> [WHAT YOU ARE ASKED TO DO]
Gather all lines with "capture" from the records.

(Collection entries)

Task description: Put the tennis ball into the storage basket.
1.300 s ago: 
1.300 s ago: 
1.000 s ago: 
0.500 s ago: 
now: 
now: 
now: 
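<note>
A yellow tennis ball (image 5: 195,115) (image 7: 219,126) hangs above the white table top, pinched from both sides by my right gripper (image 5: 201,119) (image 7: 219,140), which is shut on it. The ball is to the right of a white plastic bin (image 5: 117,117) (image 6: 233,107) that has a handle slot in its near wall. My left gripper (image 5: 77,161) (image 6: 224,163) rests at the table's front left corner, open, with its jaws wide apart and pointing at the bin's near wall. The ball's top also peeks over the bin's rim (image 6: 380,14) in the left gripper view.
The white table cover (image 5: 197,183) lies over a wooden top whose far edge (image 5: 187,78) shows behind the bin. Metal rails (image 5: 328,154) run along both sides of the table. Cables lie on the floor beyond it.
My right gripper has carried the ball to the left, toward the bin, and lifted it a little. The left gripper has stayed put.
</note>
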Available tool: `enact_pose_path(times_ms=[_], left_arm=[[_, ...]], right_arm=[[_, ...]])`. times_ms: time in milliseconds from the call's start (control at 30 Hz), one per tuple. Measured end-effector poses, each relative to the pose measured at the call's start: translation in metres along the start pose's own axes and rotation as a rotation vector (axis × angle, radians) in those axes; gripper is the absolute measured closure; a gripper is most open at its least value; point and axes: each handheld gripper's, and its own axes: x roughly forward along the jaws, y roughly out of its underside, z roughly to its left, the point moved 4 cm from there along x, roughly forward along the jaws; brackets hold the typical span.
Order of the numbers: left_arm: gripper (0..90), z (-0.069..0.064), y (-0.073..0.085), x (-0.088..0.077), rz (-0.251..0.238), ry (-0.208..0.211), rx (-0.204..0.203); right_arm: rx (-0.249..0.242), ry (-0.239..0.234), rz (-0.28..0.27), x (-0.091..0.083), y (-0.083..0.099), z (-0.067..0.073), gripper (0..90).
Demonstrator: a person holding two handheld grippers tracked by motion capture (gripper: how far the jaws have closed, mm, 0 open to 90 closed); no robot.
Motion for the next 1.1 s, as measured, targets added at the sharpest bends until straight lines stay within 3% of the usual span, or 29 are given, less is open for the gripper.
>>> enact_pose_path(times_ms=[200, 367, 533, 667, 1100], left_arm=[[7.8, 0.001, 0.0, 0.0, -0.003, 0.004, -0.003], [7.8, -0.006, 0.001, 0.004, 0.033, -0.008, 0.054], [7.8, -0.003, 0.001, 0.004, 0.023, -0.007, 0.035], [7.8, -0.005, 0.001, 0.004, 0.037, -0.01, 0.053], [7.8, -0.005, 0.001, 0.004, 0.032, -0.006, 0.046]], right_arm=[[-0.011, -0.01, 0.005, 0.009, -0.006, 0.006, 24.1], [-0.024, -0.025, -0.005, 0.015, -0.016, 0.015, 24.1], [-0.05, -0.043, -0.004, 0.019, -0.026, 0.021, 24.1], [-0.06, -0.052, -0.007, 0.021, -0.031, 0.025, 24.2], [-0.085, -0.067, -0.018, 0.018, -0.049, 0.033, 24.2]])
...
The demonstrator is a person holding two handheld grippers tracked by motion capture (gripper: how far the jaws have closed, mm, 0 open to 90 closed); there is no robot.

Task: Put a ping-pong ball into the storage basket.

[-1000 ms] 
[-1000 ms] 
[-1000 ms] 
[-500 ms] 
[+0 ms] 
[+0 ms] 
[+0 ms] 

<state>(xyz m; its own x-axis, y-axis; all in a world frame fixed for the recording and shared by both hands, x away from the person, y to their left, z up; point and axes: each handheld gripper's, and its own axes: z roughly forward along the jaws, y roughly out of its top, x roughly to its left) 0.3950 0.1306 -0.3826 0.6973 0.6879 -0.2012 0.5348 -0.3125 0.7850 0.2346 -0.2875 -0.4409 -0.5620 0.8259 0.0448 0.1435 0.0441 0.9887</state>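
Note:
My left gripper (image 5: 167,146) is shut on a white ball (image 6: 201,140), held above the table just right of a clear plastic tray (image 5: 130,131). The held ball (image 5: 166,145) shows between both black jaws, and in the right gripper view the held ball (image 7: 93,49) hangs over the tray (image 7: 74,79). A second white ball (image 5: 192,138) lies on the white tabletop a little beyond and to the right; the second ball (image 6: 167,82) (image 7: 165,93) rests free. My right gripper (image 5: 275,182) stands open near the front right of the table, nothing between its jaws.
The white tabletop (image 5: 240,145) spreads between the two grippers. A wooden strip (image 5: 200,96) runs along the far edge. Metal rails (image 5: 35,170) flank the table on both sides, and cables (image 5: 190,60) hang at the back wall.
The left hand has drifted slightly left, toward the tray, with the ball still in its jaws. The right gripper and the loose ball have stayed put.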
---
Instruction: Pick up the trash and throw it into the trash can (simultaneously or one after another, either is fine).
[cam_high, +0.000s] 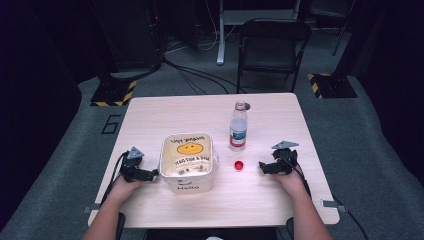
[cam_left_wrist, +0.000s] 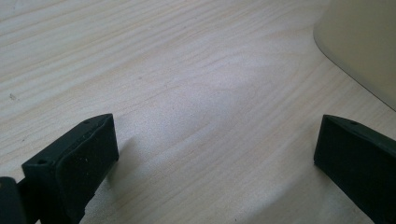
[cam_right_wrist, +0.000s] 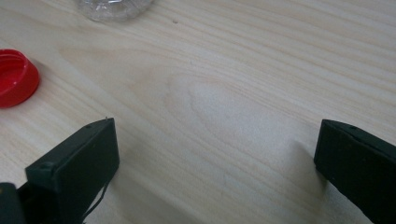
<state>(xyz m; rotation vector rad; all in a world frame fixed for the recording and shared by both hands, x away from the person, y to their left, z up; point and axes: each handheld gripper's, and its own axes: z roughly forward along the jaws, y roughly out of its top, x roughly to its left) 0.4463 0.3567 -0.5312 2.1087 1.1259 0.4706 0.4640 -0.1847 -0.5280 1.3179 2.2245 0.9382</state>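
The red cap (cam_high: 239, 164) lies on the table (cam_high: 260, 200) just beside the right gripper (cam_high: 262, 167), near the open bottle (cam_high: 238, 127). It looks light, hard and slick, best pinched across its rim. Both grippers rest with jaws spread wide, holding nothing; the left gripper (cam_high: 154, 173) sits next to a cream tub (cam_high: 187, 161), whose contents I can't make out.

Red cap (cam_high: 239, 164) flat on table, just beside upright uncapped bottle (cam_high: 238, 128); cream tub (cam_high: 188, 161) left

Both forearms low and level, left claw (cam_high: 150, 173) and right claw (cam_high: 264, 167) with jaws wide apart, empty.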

> [EXERCISE SOLUTION]
Demonstrator: a person holding two handheld grippers tracked by motion capture (gripper: how far the jaws have closed, mm, 0 open to 90 closed); no robot.
The demonstrator is a person holding two handheld grippers tracked by motion capture (gripper: how far the jaws have closed, mm, 0 open to 90 closed); there is no robot.

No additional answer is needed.